Updated by Anonymous about 4 years ago

To authenticate the user with the ceph dashboard the user can exchange a username and password for a jwt token. This token will be stored inside the users browser. On every request, the ceph dashboard attaches this token to the 'Authorization' header to get access to the api. 
 The problem is how we store this token. Currently, we just save it inside the local storage of the browser which makes it vulnerable to XSS attacks. If any of our npm dependencies is compromised, an attacker could steal the token of a user and use it. I also tried to inject malicious code into the translation files, we host on transifex. I did not manage to attack the dashboard with that approach, because the angular i18n compiler rejected all script tags, but that does not mean that it is not possible.  
 Keeping the npm packages up to date is very important, but doesn't fix the problem either. Not anyone, who is running a ceph cluster, is going to update it on a regular basis (every week or two). 

 Currently I see three solutions: solutions. 
 * h3. Critical actions should always ask for user credentials 
 What are critical actions? From my point of view, at least all user management actions. Changing the role of a user or en- and disabling an account of another user should not be possible without entering the password of the current user. 

 * h3. 2FA 
 Using two factor authentication will mitigate attacks.

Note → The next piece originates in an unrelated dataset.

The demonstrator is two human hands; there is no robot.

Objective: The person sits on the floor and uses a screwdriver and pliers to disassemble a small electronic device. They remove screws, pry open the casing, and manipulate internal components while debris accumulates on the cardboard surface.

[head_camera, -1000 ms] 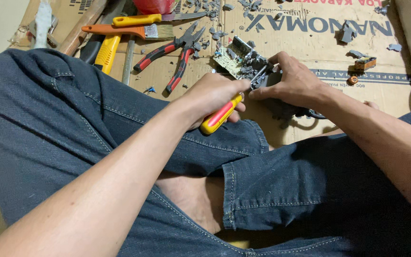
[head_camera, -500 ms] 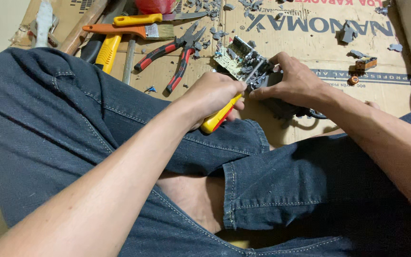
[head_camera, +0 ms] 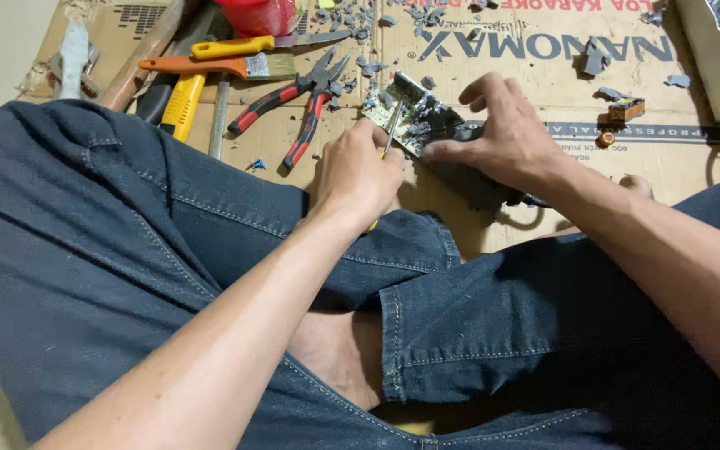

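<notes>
Cardboard (head_camera: 493, 75), flattened and printed, covers the floor in front of a person who sits cross-legged in dark jeans. The left hand (head_camera: 360, 171) is closed around a screwdriver (head_camera: 391, 129), whose metal shaft rises from the fist and points into a small green circuit board (head_camera: 406, 112); the handle is almost wholly hidden inside the fist. The right hand (head_camera: 502, 133) lies palm down with its fingers spread and pressing on the board and on the dark casing (head_camera: 481, 187) under it, pinning both against the cardboard just beyond the person's knee. The board sits between the two hands, tilted a little, with grey broken bits scattered around it.

Further left on the cardboard lie red-and-black pliers (head_camera: 293, 108), near the board but apart from it. Beyond them sit an orange-handled paintbrush (head_camera: 210, 65), a yellow-handled tool (head_camera: 183, 104) and a yellow-handled knife (head_camera: 260, 43). A red container (head_camera: 260, 15) stands at the top edge. A small orange-brown part (head_camera: 627, 108) lies to the right, well clear of the hands
</notes>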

At least the attacker cannot request a token with just the username and password. The XSS problem would still exist. 

 * h3. Double submitted cookies 
 Storing the jwt token in a httpOnly cookie prevents XSS attacks, but opens the door for csrf attacks. With sending two coockies, one containing the jwt header and payload (httpOnly disabled), and one containing the signature, could be a solution. JavaScript can not read the content of httpOnly cookies, but the content of cookies without httpOnly. So, our frontend could read the header.payload and sends it with every request, inside a meta tag. The backend could then reconstruct the token.